Изомеризация н-парафиновых углеводородов включает в себя дегидрирование на металлических центрах с образованием олефинов нормального строения, изомеризацию полученных олефинов на кислотных центрах с образованием олефинов изостроения и гидрирование на металлических центрах до изопарафина. На примере этого превращения становятся понятными преимущества бифункционального катализатора.

Промежуточным соединением в реакции скелетной изомеризации является карбениевый ион, имеющий структуру с трехкоординированным атомом углерода.

В случае олефина образование карбениевого иона происходит достаточно легко при атаке протона, предоставляемого кислотным центром Бренстеда, на π-связь. При этом π-связь разрывается и образуется новая С–Н-связь.

Если же исходным углеводородом является алкан, то

образование карбениевого иона включает атаку протона на

С–Н-связь. При этом вначале образуется промежуточный карбониевый ион, представляющий катион с пятикоординированным атомом углерода.

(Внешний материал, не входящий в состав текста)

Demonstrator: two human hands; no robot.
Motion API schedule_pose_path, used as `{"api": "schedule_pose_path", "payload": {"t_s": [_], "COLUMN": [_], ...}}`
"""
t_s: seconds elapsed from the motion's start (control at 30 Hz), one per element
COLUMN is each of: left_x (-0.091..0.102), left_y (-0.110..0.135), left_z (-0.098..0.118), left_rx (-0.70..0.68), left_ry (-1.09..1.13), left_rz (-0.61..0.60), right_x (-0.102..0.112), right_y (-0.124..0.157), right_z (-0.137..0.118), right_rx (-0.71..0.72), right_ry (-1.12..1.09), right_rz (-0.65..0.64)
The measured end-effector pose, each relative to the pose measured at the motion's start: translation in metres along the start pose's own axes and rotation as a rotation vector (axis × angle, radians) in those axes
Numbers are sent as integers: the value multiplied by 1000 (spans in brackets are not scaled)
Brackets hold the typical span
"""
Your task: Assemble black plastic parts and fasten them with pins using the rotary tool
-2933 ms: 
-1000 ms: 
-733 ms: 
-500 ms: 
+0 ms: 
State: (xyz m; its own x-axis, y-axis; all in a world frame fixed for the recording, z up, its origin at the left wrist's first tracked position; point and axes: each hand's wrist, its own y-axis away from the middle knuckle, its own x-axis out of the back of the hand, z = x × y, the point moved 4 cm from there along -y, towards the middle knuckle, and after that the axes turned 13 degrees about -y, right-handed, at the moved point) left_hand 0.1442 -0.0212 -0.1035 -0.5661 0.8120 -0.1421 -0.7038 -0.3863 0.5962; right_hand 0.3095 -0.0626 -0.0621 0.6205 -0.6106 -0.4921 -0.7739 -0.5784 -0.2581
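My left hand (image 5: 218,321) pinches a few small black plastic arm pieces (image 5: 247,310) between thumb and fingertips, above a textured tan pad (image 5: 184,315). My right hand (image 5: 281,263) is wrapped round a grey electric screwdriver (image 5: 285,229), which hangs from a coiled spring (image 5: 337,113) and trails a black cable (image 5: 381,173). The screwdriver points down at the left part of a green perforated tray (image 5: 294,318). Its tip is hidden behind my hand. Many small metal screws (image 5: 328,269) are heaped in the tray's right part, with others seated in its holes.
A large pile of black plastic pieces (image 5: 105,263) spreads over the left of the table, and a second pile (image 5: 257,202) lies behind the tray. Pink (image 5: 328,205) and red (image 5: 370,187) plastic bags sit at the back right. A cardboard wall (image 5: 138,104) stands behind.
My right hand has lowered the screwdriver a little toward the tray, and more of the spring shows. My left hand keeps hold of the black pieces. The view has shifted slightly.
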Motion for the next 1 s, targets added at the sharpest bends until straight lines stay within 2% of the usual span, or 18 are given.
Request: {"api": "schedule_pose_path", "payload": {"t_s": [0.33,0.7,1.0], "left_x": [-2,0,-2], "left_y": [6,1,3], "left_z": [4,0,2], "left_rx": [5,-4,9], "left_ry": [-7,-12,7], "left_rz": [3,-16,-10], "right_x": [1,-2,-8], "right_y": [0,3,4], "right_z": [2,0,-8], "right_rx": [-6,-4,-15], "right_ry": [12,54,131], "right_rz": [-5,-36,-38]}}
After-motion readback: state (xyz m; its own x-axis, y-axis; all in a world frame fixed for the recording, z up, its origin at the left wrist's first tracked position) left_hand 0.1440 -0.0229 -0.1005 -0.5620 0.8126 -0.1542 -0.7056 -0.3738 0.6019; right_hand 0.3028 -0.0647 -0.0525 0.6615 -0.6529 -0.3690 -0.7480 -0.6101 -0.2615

Например, при протонировании 2-метилпентана образуется карбониевый ион (рис. 17, б). Распад этого катиона приводит к образованию карбениевого иона и молекулы Н₂ (см. рис. 17, а).

Рис. 17. Схема образования:

а — карбениевого иона; б — карбониевого иона

В этом случае разрывается более прочная С–Н-связь.

Значительная разница в энергиях связи (394–239 = 155 кДж/моль) делает возможным образование карбениевого иона из алкана лишь при использовании твердых суперкислот, например, Н-морденитов с силикатным модулем около 20, в условиях же платформинга подобный механизм не реализуется.